Лабута долго молчал, потом сказал:
— Толком рассудить — ум твой верно ходит, правильно говорит язык: долгие, шумные свадьбы — не наш удел. — И озабоченное лицо Лабуты Ламбэя невольно поднялось вверх, он показал глазами на небо: — Только вот… он что окажет? Не худо ли будет без свадьбы-то? Не грешно ли?
— Не мы первые и не мы последние так делаем, — решил успокоить его Сэхэро Егор и улыбнулся широко: — Да сам-то ты — не забыл, небось, как свою Нюдяне увез тогда?
— Украл, — чистосердечно признался Лабута. — А что? Она сама этого хотела. — И бледное лицо Лабуты осветила лукавая улыбка. — Грехов у меня нет. Нет!
— А если мы тоже украдем Ябтане? — как бы подзадоривая хозяина чума, Сэхэро Егор поглядывал то на Делюка, то на Лабуту. Ябтане отвернулась, задергались мелко её маленькие, покатые плечи. Она готова была провалиться сквозь землю, чтобы не слышать отвратительных слов свата и отца.
— Не надо! Не смей говорить такое! — подбежав, Делюк схватил Сэхэро Егора за плечо и повернул его лицом к себе. — Я никогда не пойду на это! Лабута и Нюдяне пусть сами решают. И Ябтане пусть думает.
«Нет! Нет! Нет!!! Я не поеду!» — хотела крикнуть Ябтане, но не нашлось у нее сил сказать это, и она стояла, как каменная, спиной ко всем, кто в этот миг решал её судьбу. Да и крикни всё, что думала, — разве её, девчонку, кто-то станет слушать?! Рано или поздно всё равно отдадут её кому-то, вернее, продадут, а Делюкг хотя она его не знает, в глубине души ей был по сердцу. Почему? Она этого сама не понимала, но он приглянулся с первого взгляда, и она даже подумала: «Вот он — мой!»
— Ладно, — сказал Лабута, тяжело опуская веки. — Увези уж, Делюк, мою дочь сегодня, вижу, ты этого хочешь, — но в месяц падения рогов, между зимней и весенней охотой, думаю, найдется день для искупления грехов. Наших грехов перед Нумом.
Делюк был несказанно рад, от счастья готов был прыгнуть до неба, но внешне он остался спокойным, на его лице не дрогнул ни один мускул.
— Да, найдется день, — сказал он обыденно.
Хозяева чума и гости встали вокруг большой чаши из бока олененка, наполненной до половины круто посоленной кровью, в которой плавали большие куски печени.
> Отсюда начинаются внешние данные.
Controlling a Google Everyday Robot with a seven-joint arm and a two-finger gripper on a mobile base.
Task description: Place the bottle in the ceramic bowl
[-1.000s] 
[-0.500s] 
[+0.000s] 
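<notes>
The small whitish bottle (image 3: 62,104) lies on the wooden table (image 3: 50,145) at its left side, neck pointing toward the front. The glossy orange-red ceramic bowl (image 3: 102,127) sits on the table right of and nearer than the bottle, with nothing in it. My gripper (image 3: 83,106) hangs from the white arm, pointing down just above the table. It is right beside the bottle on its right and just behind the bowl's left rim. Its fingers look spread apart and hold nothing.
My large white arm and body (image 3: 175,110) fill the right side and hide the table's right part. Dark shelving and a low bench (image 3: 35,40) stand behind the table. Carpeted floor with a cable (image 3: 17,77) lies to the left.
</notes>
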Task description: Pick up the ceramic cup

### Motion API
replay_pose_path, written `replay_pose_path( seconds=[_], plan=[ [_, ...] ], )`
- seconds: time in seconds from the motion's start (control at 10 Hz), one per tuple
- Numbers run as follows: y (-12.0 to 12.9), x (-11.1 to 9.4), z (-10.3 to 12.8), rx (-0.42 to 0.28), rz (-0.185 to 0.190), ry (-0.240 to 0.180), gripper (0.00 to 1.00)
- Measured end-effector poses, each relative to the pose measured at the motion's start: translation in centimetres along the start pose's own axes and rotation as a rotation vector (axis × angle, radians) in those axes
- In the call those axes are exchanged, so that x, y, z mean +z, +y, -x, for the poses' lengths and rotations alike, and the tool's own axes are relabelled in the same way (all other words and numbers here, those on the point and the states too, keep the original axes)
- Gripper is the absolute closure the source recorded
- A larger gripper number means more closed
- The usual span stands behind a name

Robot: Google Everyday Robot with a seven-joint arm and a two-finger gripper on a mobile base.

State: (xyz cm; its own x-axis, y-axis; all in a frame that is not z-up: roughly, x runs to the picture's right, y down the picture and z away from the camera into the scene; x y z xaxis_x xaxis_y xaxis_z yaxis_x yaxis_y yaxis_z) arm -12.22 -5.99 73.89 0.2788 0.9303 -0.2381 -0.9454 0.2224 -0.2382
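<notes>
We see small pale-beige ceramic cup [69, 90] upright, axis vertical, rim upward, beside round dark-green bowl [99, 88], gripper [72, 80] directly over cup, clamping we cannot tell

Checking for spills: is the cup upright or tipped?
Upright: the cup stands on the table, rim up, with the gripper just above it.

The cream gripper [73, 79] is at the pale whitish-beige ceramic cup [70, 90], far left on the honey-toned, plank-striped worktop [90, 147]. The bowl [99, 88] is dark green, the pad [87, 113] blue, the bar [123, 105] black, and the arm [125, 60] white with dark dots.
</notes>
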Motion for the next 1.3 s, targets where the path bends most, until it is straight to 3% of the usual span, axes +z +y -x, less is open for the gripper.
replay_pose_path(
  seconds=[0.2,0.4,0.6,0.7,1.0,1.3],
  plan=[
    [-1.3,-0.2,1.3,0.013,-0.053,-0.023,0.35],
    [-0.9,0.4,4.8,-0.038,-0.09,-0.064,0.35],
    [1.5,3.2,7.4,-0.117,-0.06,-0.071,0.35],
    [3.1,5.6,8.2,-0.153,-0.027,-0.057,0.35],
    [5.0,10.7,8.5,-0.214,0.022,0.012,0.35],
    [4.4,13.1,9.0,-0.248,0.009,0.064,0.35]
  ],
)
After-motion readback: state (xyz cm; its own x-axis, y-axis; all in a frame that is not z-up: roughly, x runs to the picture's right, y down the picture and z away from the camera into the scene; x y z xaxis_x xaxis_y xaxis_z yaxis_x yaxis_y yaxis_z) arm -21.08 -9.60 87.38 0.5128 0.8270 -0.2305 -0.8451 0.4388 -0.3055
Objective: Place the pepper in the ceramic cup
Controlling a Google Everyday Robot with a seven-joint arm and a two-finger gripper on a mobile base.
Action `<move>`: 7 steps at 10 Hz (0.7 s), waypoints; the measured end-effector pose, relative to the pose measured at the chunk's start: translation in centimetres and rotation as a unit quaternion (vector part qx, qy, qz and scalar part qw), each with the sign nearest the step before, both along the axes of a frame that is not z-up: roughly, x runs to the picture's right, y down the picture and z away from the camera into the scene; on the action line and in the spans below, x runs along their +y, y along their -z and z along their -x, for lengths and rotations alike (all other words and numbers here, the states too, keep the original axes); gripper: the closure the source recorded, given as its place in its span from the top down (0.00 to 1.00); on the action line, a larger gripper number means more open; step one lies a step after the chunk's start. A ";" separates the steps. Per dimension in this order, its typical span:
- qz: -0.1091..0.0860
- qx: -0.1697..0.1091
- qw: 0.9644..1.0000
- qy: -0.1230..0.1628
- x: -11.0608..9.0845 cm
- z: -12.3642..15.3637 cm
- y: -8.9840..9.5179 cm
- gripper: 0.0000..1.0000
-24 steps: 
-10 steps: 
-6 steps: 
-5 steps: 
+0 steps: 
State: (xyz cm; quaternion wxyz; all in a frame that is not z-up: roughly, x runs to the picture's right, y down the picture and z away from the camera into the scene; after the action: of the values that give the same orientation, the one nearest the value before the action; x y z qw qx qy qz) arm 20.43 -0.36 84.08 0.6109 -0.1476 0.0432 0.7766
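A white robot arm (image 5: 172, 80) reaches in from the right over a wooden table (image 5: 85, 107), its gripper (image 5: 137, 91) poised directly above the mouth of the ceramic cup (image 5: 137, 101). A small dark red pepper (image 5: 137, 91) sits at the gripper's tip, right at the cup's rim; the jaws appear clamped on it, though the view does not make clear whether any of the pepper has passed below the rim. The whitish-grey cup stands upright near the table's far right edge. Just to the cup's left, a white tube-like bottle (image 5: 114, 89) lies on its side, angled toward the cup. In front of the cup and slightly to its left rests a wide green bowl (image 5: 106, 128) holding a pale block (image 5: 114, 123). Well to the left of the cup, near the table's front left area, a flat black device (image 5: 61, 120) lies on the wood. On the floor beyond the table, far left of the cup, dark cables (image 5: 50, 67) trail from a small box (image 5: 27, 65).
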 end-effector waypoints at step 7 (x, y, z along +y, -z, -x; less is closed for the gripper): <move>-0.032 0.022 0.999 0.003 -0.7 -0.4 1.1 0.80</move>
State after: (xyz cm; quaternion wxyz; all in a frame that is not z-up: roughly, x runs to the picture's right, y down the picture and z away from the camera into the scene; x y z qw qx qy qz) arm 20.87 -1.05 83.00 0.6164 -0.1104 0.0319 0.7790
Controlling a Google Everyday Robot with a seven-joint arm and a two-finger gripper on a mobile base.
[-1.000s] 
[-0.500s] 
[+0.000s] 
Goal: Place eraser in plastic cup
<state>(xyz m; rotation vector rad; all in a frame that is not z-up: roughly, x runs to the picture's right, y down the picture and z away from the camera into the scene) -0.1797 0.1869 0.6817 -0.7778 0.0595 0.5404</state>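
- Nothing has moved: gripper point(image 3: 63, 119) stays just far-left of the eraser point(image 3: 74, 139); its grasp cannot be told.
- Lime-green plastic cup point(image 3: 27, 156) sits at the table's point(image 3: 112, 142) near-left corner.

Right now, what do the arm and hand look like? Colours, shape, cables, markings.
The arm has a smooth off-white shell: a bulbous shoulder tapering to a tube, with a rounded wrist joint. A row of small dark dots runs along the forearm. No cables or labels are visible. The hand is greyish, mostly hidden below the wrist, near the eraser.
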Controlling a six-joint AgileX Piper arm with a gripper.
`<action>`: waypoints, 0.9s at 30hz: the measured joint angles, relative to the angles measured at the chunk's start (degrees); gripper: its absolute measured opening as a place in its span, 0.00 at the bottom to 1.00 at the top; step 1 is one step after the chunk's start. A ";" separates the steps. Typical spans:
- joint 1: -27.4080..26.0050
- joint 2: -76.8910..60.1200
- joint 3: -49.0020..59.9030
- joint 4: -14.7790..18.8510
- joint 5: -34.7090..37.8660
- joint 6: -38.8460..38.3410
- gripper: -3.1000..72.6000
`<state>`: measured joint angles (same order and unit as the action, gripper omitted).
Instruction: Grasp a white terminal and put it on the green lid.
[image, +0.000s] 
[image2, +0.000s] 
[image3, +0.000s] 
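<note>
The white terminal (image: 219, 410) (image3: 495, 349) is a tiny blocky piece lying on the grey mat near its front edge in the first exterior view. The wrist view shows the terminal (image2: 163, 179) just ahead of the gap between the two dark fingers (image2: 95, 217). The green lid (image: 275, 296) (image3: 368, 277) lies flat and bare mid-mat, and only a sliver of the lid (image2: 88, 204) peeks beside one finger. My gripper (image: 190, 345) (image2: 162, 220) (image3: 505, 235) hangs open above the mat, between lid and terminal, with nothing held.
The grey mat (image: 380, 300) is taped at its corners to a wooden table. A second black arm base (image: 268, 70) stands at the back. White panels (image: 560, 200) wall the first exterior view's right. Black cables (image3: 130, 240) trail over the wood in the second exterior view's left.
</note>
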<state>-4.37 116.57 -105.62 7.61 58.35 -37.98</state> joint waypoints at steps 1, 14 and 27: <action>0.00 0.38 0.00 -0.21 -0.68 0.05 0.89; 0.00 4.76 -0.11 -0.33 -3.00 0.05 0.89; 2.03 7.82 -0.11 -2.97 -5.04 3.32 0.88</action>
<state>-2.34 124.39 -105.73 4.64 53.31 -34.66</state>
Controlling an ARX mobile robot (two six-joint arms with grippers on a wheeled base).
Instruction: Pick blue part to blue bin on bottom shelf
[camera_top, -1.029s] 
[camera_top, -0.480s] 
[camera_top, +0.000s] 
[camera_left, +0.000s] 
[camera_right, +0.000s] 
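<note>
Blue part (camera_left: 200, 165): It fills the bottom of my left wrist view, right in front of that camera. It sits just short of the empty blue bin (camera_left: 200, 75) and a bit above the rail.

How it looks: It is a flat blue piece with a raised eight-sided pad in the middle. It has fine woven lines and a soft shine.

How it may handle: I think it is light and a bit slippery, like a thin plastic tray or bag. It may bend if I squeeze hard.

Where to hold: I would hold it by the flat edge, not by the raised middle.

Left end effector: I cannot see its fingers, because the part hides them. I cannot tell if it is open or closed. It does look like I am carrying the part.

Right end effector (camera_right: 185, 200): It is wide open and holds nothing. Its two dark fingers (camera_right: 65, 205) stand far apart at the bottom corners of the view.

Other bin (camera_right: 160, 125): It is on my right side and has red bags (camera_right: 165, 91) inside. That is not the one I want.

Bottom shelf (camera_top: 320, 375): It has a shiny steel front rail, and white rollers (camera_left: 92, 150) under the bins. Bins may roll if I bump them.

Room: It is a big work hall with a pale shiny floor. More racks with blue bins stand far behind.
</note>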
Лабута в честь своей дочери щедро наливал в деревянные чашки вино. Запивали кровью крутого посола, закусывали нежной печенкой.
— Чем не свадьба? Всё тут есть, кроме гостей, — сказал Сэхэро Егор после первой чашки.
Слова его ушли мимо ушей, потому что веяло от них не то насмешкой, не то издёвкой.
Делюк всё же выпил с трудом свою чашку, но от второй отказался.
— Не для меня эта еда. Не могу, — сказал он и принялся за поджаренные на огне ребра. — А вот это — еда! Своя, родная! От нее нет ни умопомрачения, ни болей в голове.
После третьей чашки языки Сэхэро Егора и Лабуты Ламбэя развязались. Они уже забыли о поводе своего торжества. Лабута порывался рассказать, как тяжело и одиноко без оленей, сколько горя хлебнул он в стороне от людей — дикие олени все его глаза унесли! — а с языка Сэхэро Егора то и дело срывалось: «То было ночью…», «туман такой, что и носа на лице не видно…», «пурга только начиналась…».